§ **EXERCISE REQUIREMENTS**
In the data below, find the line containing "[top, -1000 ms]" and the line containing "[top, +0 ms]", then reproduce them and every line between, exactly. Omit pictures.

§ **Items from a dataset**

#####

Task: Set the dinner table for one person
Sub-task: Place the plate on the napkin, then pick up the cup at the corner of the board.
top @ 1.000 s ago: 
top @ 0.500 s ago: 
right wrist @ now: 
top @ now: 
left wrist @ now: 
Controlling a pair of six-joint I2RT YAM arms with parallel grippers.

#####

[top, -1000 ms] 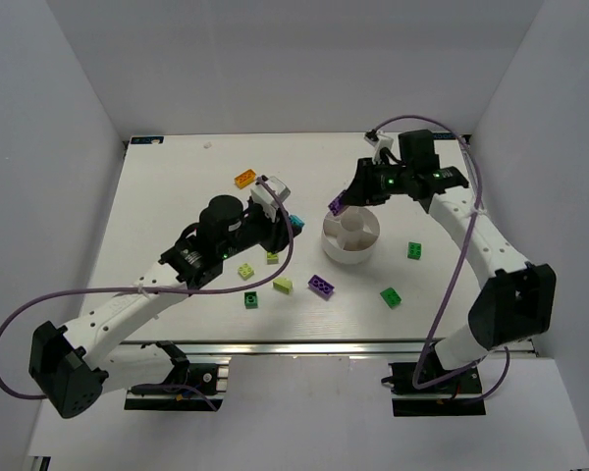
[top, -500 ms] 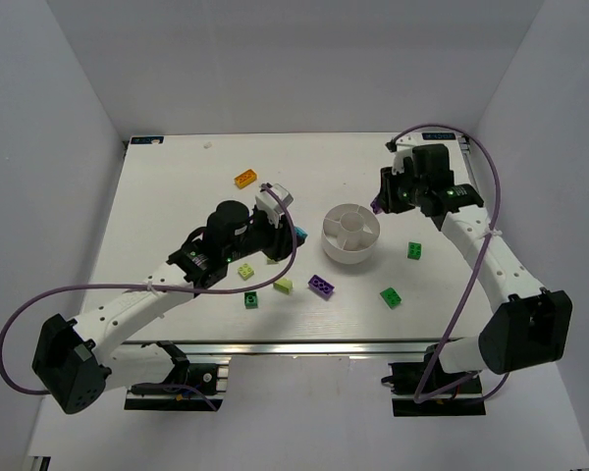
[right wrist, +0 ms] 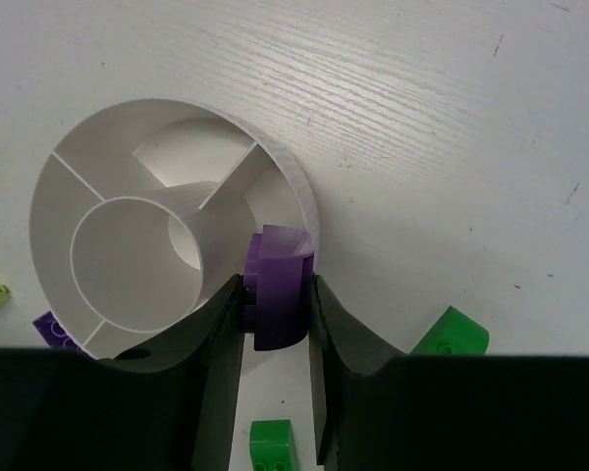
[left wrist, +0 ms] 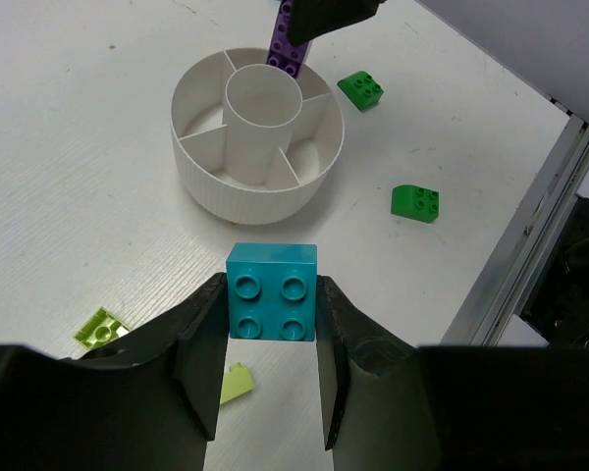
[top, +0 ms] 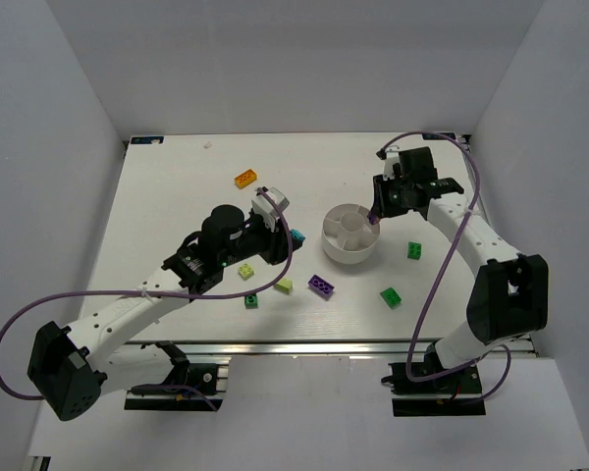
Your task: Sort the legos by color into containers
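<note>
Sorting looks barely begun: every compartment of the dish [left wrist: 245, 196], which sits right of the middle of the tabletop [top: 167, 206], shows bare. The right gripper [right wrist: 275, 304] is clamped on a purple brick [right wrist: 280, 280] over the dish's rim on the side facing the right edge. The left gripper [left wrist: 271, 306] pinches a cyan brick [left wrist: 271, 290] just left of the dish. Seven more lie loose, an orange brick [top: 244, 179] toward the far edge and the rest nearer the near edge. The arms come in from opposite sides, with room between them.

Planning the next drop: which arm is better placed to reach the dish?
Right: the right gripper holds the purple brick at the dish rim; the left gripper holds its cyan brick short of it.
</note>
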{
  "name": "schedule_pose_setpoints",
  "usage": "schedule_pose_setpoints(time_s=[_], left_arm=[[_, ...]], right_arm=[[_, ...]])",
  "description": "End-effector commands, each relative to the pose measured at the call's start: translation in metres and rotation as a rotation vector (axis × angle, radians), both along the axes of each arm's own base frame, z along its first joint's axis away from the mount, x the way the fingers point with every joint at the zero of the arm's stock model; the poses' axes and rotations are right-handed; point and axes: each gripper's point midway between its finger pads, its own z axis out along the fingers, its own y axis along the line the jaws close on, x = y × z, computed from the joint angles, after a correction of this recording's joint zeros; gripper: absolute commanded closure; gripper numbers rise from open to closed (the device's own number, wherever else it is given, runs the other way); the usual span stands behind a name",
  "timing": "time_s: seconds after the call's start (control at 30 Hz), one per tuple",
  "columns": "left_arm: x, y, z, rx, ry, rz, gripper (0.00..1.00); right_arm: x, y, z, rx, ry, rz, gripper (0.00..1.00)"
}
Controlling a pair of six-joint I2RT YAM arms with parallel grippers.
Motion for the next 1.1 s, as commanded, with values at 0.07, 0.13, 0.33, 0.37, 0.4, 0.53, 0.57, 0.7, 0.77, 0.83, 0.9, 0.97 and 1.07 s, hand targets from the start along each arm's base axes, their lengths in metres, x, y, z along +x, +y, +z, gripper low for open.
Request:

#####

§ **ANSWER TO THE PROBLEM**
[top, -1000 ms] 
[top, -500 ms] 
[right wrist, +0 ms] 
[left wrist, +0 ms] 
[top, +0 ms] 

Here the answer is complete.